NULL vs. Empty String

  • Hi all,

    I was wonderning what is a good entry for a database record if it has to be left blank (ie, no data is entered). Is NULL better than Empty String or vice versa.

    I apologize if this is a redundant posting.

    thank you all in advance,

    V

  • My answer is that it depends.

    Basically, if you mean using a 'space' for an empty string, then NULL takes up less space.

    But if you are using a query such as this:

    SELECT col1, col2

    FROM mytable

    WHERE col1 = @myvariable

    Then NULL will probably cause problems. To use NULL in the search you would have to change the query to WHERE col1 IS NULL. So you couldn't use the variable. But a space could be entered as:

    SET @myvariable = ' '

    and you wouldn't have to make any changes to the WHERE.

    -SQLBill

  • My thinking while writing this question was, if we discuss from a purely database maintainence (and/or performance) perspective, which is better?

  • My rule is to only make a column nullable if it truly needs to hold "unknown" values. Nullable columns will force you to use ternary predicates with NULL logic that work correctly for the actual "unknown" meaning of NULL. E.g., if you create a column for "Address Line 2", there may be many tuples where an empty string means "known to be blank," which is logically very different from "unknown."

    If you don't need NULL logic then don't use nullable columns.

    --Jonathan



    --Jonathan

  • Well, as has been said above, it depends...

    you might take a look at

    http://www.firstsql.com/inulls.htm

    http://qa.sqlservercentral.com/columnists/jtravis/understandingthedifferencebetweenisnull.asp

    http://www.hughdarwen.freeola.com/TheThirdManifesto.web/Missing-info-without-nulls.pdf

    to get further information on NULL

    Frank

    http://www.insidesql.de

    Well, actually no real need to read my last link.
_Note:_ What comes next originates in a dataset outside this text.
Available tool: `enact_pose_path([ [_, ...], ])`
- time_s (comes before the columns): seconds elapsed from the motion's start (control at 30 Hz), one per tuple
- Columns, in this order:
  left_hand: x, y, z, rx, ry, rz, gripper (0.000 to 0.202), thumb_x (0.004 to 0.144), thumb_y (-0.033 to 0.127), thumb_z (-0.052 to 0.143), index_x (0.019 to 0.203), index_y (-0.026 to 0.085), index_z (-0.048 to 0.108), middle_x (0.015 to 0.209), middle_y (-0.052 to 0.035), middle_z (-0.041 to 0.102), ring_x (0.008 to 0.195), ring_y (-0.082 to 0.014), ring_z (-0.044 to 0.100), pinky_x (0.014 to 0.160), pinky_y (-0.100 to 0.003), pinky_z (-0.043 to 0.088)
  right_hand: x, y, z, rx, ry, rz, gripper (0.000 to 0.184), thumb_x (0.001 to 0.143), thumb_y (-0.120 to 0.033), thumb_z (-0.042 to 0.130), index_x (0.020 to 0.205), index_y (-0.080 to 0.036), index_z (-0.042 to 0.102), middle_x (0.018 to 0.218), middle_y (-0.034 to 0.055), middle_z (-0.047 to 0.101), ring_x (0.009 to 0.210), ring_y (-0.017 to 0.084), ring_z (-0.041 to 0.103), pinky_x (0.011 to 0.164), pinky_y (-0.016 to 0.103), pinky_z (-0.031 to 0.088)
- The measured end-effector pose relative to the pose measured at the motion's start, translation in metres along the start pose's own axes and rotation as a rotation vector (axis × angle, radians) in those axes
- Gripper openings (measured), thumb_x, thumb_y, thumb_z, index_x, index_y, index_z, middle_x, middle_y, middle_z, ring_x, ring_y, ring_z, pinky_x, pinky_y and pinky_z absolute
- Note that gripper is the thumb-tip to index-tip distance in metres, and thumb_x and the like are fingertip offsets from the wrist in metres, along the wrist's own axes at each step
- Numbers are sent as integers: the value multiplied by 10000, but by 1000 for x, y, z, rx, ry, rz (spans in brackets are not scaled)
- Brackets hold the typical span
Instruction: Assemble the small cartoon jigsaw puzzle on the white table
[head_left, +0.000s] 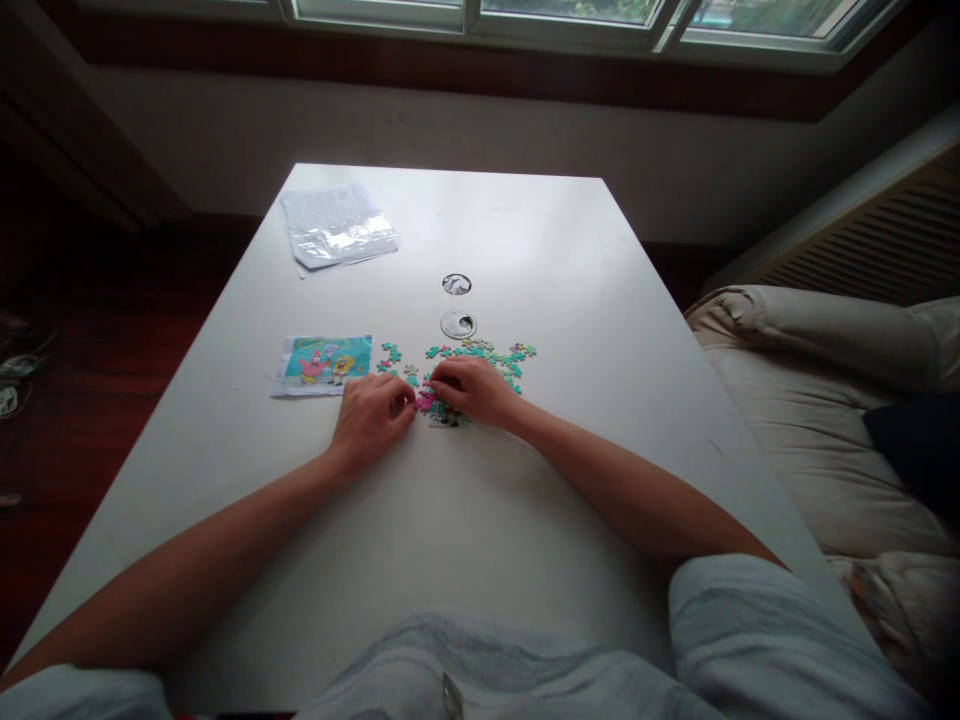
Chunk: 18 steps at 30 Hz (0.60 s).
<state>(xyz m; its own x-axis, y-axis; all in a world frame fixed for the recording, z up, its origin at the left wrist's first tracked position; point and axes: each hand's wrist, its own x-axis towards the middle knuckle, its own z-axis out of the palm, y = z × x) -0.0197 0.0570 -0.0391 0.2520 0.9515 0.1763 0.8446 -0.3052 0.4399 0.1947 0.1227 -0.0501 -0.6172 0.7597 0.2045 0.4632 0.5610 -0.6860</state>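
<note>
A partly joined jigsaw puzzle point(448, 418) with pink and dark parts lies on the white table point(480, 510) between my hands. My right hand point(484, 390) reaches over it from the right, its thumb and fingers pinched together on a puzzle piece at the upper edge; the palm hides part of the puzzle. Curled at the left side, my left hand point(373, 412) has its fingertips close to the pink pieces point(424, 396); whatever they hold is too small to make out. Loose green puzzle pieces point(484, 350) are spread just beyond my hands.
Left of the pieces lies a picture sheet point(328, 363) with cartoon figures, partly behind my left hand. Papers in a clear plastic sleeve point(339, 228) rest at the far left. Two round table inserts point(458, 323) sit mid-table. A beige sofa point(772, 420) stands on the right.
</note>
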Motion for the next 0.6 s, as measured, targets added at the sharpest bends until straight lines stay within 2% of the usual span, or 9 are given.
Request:
enact_pose_path([
  [0.17,1,2,0,4,-3,5,54,893,252,657,929,255,697,867,-3,686,913,-220,602,847,-361,368,1,1,1,-12,-2,4,148,939,-262,591,872,-187,699,826,22,644,768,143,544,724,255,350],
  [0.6,1,2,0,19,-20,13,40,900,282,667,902,254,696,872,-9,671,927,-225,583,858,-367,356,0,1,1,-26,11,-1,138,930,-251,591,867,-194,701,831,24,653,771,147,552,727,256,355],
])
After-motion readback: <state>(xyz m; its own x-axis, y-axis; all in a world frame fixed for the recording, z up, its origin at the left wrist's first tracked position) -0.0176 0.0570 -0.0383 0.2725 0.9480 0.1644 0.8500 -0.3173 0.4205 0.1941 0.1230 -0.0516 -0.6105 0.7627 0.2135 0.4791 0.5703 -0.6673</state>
Might actually lead to confusion . But nice to know anyway.

    Edited by - Frank Kalis on 10/21/2003 01:12:18 AM

    --
    Frank Kalis
    Microsoft SQL Server MVP
    Webmaster: http://www.insidesql.org/blogs
    My blog: http://www.insidesql.org/blogs/frankkalis/[/url]

  • Keep it simple and stupid.

    Follow Jonathan's guidelines.

    Johan

    Learn to play, play to learn !

    Dont drive faster than your guardian angel can fly ...
    but keeping both feet on the ground wont get you anywhere :w00t:

    - How to post Performance Problems
    - How to post data/code to get the best help[/url]

    - How to prevent a sore throat after hours of presenting ppt

    press F1 for solution, press shift+F1 for urgent solution 😀

    Need a bit of Powershell? How about this

    Who am I ? Sometimes this is me but most of the time this is me

  • quote:


    Keep it simple and stupid.


    are we talking about management ???

    Frank

    http://www.insidesql.de

    --
    Frank Kalis
    Microsoft SQL Server MVP
    Webmaster: http://www.insidesql.org/blogs
    My blog: http://www.insidesql.org/blogs/frankkalis/[/url]

  • hi!

    try to avoid empty strings, if you're up to creating "clean" code on whatever client side you're using. stumbling over a NULL from time to time will make your developers remember, that ther *is* something like NULL and that they'll have to check for it!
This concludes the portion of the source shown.